▸ **STORED DATA**:

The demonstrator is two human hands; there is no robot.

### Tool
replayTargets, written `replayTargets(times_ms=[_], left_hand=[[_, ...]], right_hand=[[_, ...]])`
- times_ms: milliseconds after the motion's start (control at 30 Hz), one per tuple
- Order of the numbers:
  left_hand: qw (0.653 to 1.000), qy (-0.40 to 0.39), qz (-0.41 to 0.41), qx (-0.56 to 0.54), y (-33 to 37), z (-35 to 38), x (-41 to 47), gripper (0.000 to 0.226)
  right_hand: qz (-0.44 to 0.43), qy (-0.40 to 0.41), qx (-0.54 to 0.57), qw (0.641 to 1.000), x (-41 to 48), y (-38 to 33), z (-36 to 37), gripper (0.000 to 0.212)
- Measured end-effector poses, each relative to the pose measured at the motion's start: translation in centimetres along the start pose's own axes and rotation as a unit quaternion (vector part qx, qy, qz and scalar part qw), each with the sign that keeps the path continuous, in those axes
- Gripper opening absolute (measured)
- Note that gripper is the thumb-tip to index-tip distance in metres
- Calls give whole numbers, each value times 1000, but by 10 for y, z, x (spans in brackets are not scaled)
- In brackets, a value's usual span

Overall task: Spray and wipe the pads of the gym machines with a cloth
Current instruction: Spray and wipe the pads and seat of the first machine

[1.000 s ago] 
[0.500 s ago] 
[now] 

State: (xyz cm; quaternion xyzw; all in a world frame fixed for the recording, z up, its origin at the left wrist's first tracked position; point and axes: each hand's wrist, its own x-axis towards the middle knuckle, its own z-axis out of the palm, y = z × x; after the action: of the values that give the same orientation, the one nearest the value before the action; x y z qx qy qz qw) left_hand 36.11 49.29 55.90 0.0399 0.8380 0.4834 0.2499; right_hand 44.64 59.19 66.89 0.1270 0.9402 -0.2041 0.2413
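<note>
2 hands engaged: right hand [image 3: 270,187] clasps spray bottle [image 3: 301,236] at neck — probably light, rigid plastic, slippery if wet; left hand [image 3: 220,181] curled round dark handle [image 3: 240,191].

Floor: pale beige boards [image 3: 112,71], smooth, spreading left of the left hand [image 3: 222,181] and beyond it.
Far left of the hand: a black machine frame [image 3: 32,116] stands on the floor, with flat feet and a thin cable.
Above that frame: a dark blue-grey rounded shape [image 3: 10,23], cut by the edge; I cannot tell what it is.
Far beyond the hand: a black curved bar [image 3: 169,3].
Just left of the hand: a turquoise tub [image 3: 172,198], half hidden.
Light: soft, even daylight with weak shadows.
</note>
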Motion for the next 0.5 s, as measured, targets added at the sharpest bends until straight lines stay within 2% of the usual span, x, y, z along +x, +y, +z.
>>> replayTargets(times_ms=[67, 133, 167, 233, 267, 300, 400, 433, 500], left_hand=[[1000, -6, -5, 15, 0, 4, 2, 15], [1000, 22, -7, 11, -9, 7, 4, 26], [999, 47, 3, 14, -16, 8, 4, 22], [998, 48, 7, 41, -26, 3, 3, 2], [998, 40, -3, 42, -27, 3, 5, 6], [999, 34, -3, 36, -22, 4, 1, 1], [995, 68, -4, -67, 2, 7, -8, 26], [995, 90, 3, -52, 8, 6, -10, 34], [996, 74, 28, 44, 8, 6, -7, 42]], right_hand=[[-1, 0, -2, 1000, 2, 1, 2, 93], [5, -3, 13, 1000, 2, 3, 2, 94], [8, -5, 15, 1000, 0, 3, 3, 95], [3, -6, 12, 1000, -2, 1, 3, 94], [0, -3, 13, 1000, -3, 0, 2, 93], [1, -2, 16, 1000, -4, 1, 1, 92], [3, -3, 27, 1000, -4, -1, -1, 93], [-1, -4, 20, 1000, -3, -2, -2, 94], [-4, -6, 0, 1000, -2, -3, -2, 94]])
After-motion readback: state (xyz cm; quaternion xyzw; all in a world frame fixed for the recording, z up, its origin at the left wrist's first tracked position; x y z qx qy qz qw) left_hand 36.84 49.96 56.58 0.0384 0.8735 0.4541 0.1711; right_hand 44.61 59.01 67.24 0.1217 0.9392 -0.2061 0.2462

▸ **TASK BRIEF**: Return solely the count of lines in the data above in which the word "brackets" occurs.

▸ **EXERCISE OUTPUT**: 2